- Instructions for the task:
Repeat precisely the span of lines below that opens with the line containing "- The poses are" and closes with the line containing "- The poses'", both included.

- Dataset excerpt:
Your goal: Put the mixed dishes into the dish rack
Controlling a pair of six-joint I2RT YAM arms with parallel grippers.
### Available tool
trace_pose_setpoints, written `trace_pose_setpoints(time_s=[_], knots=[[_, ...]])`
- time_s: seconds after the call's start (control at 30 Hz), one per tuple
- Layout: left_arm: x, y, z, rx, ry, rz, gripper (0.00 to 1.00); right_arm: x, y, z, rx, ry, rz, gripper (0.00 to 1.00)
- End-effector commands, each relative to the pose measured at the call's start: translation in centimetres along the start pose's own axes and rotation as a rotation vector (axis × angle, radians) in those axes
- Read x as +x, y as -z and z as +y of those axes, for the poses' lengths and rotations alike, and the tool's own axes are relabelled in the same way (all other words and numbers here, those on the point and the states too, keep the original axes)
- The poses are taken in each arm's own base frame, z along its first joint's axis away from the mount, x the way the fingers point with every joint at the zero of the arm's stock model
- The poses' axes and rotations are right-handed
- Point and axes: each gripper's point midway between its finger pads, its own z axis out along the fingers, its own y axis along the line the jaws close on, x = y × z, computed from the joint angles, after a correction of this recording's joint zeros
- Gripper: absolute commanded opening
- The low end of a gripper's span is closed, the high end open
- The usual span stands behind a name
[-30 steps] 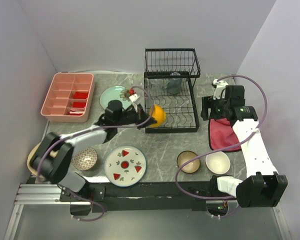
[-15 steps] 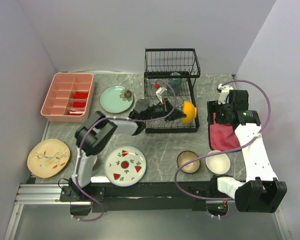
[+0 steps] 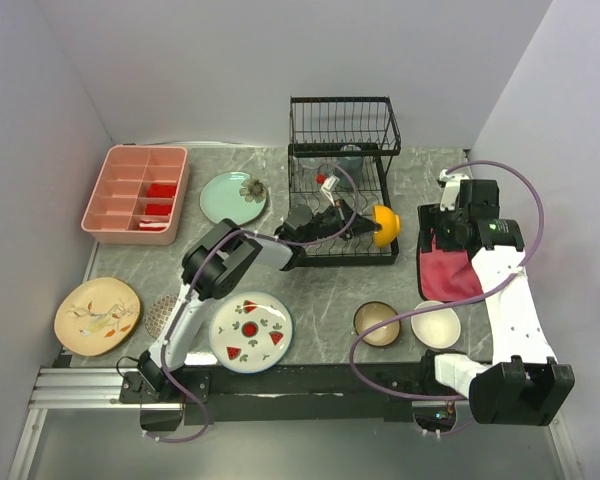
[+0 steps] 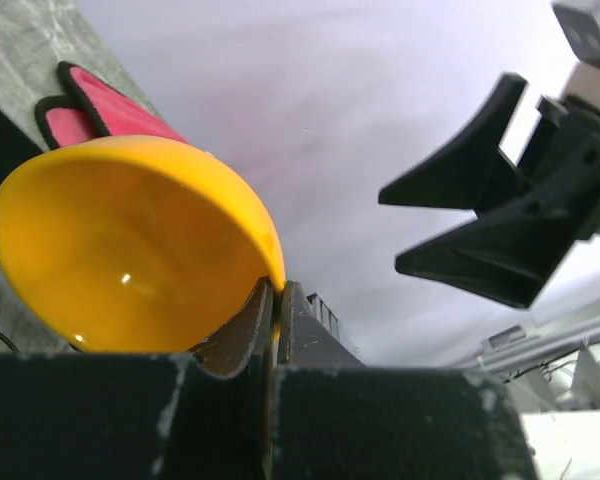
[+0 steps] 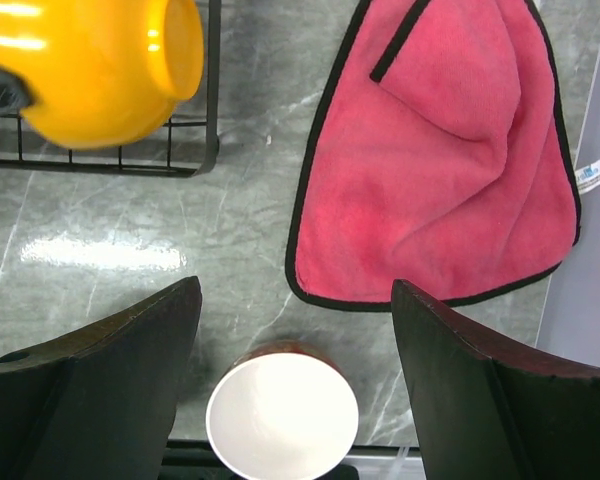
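Note:
The orange bowl [image 3: 382, 224] hangs tipped on its side over the right end of the dish rack [image 3: 345, 130], a black wire two-tier rack. My left gripper [image 3: 364, 229] reaches across the lower tray and is shut on the bowl's rim. In the left wrist view the gripper [image 4: 272, 300] pinches the orange bowl [image 4: 120, 250] by its thin edge. My right gripper [image 5: 295, 290] stands open above the table with nothing between its fingers, the white bowl [image 5: 282, 412] below it and the orange bowl [image 5: 100, 70] at the upper left.
On the table lie a mint plate [image 3: 232, 197], watermelon plate [image 3: 251, 331], tan plate [image 3: 97, 315], patterned bowl [image 3: 160, 315] partly behind my left arm, brown bowl [image 3: 377, 323] and white bowl [image 3: 436, 325]. The red cloth [image 3: 448, 265] lies right; the pink tray [image 3: 136, 193] stands back left.
My left arm has carried the orange bowl from the rack's front left corner across to its right end. The right arm has shifted slightly to the right, its gripper still open.

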Motion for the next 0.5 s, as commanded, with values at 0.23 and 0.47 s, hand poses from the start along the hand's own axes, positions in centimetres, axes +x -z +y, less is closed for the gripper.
trace_pose_setpoints(time_s=[0.23, 0.47], knots=[[-1.0, -1.1, 1.2, 0.009, 0.107, -0.062, 0.01, -0.4, 0.7, -0.7, 0.023, -0.005, -0.02, 0.84], [0.6, 0.6, 2.4, 0.011, 0.138, 0.006, 0.01, -0.8, 0.5, -0.5, 0.014, -0.012, -0.027, 0.84]])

- Answer space:
- The poses are taken in each arm's own base frame, z along its first joint's axis away from the mount, x the way the fingers point with every joint at the zero of the arm's stock model
- The poses' axes and rotations are right-handed

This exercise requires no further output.